It began with a realization that struck Bucky Buchstaber like a lightning bolt as he was approaching a favorite steelhead spot on Oregon’s Clackamas River one morning in 2012, only to find another angler in the run: “I realized it was a waste of time to get frustrated about something like finding someone fishing in a run I wanted to fish,” he recalled. “I wanted to take this hobby I love – fly fishing – and use it for something meaningful.

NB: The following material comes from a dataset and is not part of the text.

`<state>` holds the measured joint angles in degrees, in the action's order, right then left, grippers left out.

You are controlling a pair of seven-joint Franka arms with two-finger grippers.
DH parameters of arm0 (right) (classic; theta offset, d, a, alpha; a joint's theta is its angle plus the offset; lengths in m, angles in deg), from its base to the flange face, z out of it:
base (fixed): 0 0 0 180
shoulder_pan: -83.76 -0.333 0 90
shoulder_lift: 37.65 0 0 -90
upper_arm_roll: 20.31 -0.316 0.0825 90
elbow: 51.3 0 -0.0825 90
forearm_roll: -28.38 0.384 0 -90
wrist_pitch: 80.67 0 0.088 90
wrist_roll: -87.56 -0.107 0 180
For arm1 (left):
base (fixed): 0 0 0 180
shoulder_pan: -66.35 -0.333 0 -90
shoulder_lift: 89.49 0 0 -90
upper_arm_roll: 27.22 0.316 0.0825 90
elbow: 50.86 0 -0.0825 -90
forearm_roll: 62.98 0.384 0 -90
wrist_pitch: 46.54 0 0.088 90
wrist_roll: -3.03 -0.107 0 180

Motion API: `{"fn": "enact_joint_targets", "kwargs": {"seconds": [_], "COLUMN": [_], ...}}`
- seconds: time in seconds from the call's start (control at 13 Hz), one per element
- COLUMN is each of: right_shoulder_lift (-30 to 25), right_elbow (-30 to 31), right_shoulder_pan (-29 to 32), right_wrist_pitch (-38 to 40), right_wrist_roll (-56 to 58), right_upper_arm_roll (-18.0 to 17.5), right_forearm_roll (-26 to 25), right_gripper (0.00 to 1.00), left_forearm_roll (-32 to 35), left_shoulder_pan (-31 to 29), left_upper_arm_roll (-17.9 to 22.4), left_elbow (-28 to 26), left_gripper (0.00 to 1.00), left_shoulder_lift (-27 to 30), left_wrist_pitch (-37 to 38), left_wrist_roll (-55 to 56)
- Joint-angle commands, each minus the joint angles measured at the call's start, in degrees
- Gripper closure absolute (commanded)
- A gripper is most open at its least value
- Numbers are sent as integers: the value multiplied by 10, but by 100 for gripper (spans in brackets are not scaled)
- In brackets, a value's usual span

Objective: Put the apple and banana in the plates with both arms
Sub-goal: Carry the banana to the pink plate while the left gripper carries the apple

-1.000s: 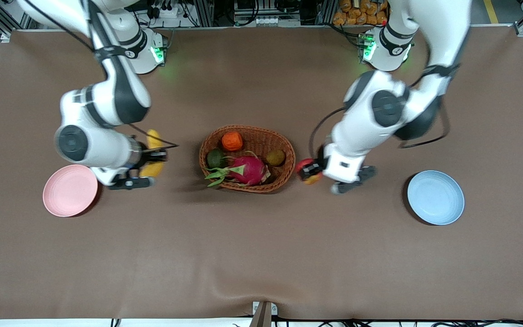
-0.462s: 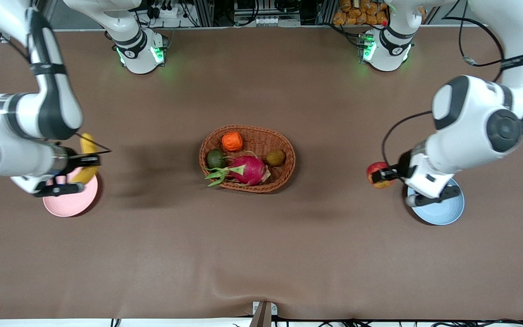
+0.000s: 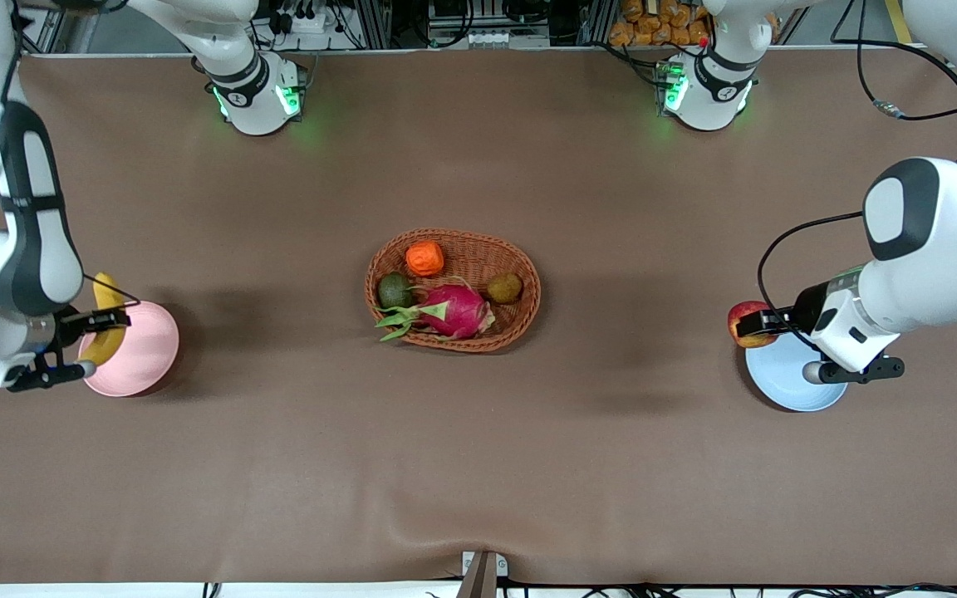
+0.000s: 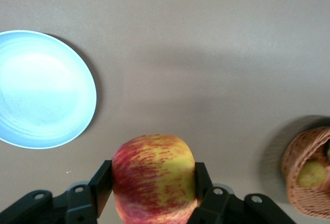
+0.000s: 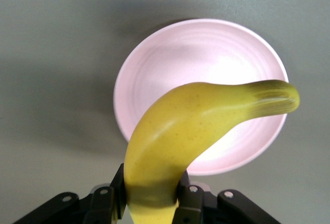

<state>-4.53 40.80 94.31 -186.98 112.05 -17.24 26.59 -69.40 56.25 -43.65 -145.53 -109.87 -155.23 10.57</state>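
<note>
- Brown table cover point(image 3: 478, 465) under both arms, wicker basket point(image 3: 452, 290) of fruit at its middle.
- Right gripper point(image 5: 150, 195): jaws clamped on the banana point(image 5: 191, 131) near one end, held in the air; the rest curves out over the pink plate point(image 5: 154, 74) directly below.
- Left gripper point(image 4: 153, 185): jaws closed on the apple point(image 4: 153, 177), held aloft over bare table just beside the rim of the blue plate point(image 4: 41, 90), on the basket's side of it.
- Plates well apart, one toward each end.
</note>
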Motion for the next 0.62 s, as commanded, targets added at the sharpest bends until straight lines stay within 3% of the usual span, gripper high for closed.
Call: {"fn": "enact_joint_targets", "kwargs": {"seconds": [0.0,0.54], "right_shoulder_lift": [40,72], "right_elbow": [-37,-37], "right_shoulder_pan": [8,17], "right_wrist_pitch": [-13,-50], "right_wrist_roll": [16,13], "right_upper_arm_roll": [-12,-12], "right_forearm_roll": [-16,-11], "right_gripper": [100,100], "left_forearm_roll": [-1,-9], "left_shoulder_pan": [-25,-71], "left_upper_arm_roll": [-7,-8], "left_elbow": [1,1], "left_gripper": [100,100], "left_shoulder_lift": [-17,-49], "left_wrist_pitch": [3,-3], "left_wrist_roll": [-47,-136]}}
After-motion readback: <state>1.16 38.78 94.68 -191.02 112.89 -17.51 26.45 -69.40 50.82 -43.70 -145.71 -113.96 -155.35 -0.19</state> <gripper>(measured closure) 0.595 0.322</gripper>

I felt that if the fly fishing community could somehow pull together to create positive change, we could build something bigger than ourselves.”

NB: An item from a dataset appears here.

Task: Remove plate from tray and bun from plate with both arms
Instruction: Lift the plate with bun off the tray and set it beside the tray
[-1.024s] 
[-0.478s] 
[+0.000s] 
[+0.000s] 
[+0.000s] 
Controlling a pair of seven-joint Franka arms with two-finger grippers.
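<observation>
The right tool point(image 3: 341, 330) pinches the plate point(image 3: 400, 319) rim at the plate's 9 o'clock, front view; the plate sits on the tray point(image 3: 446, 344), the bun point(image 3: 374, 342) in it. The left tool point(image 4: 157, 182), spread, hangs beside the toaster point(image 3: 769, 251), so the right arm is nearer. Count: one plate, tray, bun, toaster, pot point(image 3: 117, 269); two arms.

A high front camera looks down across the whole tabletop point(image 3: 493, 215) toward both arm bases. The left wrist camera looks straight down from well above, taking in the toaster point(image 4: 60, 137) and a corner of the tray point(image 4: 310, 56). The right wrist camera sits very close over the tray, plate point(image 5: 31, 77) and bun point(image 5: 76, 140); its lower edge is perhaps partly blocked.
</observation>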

The “something meaningful” that Buchstaber identified was a strategy for battling child sex trafficking through the construction of aquaponic tilapia farms. (According to UNICEF, an estimated two million children, the majority of them girls, are sexually exploited in the multibillion dollar commercial sex industry each year; 1.2 million children are trafficked each year.) The “pulling together” has become a non-profit known as the Fly Fishing Collaborative, where guides and craftsman donate their time and handiwork to raise the funds necessary to build the aquaponics operations.
“Around the time that we had the idea for FFC, a few friends of my wife and I — Jason & Brenda Sommer – had begun building tilapia farms at orphanages,” Buchstaber, a former pastor, continued. “The idea was that these farms would provide food, and in some cases, additional income, for the orphanages. This would allow orphanages to take in additional children. In those areas where child trafficking is particularly intense – like Southeast Asia and parts of Africa – the capability to accommodate more children would mean additional sanctuary for vulnerable boys and girls.” (An aquaponics farm operates as a closed food production system where fish can be cost-efficiently and sustainably grown while in turn providing fertilizer which can be used to nurture edible plants. It costs approximately $15,000 USD to build an aquaponics farm in developing countries.)
FFC’s fund-raising channels have evolved since the organization’s inception in 2013. From the beginning, the notion was to engage people in the angling community to offer their unique skill set and passion to the cause. Initially, the thought was for local tiers to donate steelhead and Atlantic salmon flies for sale. It soon became apparent that tying and auctioning off flies was too much work and not enough remuneration. Someone in the loose collaborative suggested that FFC design and sell a leather/shearling fly wallet. The handsome wallets were modestly popular…until they were featured on the website Uncrate and the magazine Real Simple. Sales took off, and FFC was soon in the position to underwrite its first aquaponics farm in northern Thailand. The farm (which FFC revisited in 2016) provides food for 163 children residing in three safe homes on the site.
FFC’s second fund-raising channel has been the donation and auctioning of guided fishing trips.
“We thought this could be good for all parties,” Buchstaber explained. “The guide builds a good reputation by donating his/her time to a great cause, and gets an opportunity to cultivate a long-term client. The angler gets a great trip, knowing his/her money is going to a good cause. Most important of all, the kids get a better chance at a good life – ‘Teach a kid to grow fish, he can eat forever.’ To date, nearly 30 guides/outfitters have joined the FFC.
Little Creek Outfitters, which leads trips on many Oregon rivers including the John Day, Deschutes and Sandy, was the first outfitter to sign on. “When Bucky told us about the Fly Fishing Collaborative, I asked how I could help,” said Marty Sheppard, who owns Little Creek Outfitters with his champion spey caster wife, Mia. “Donating a trip to a cause like this was very different from what we usually do, but it’s the right thing to do. Steelhead fishing is a big part of our lives, but it’s pretty insignificant in the larger scheme of things. Giving a trip to the Fly Fishing Collaborative is an opportunity to contribute to something significant. I’m personally not interested in building tilapia farms in Thailand or Africa. But I want to do my little part.”
To date, FFC has helped built aquaponics farms in Rwanda, Zimbabwe, Kenya, Uganda, a second facility in Thailand and Belize.
Thanks to the generosity of Saddleback Leather [link to http://www.saddlebackleather.com/], FFC now has a new revenue stream—a line of leather and leather/shearling fly fishing accessories. The products – which include a range of handsome fly wallets, reel cases and rod cases – will be available through select fly shops across the United States, and arrive with cards describing the FFC cause. “My customers are not only looking at these high quality leather fly fishing accessories as gifts, but many are buying them for their own use,” said Joel LaFollette, whose West Linn, Oregon shop, Royal Treatment Fly Fishing, has been an early adopter of the FFC line. “There’s something about pulling a classic Steelhead fly from a fine leather wallet that sets the tone for the day.” And, one might add, there’s something to knowing that one’s purchase is helping children avoid a despicable fate.
The Fly Fishing Collaborative has plans to build a second aquaponics farm in Kenya this summer.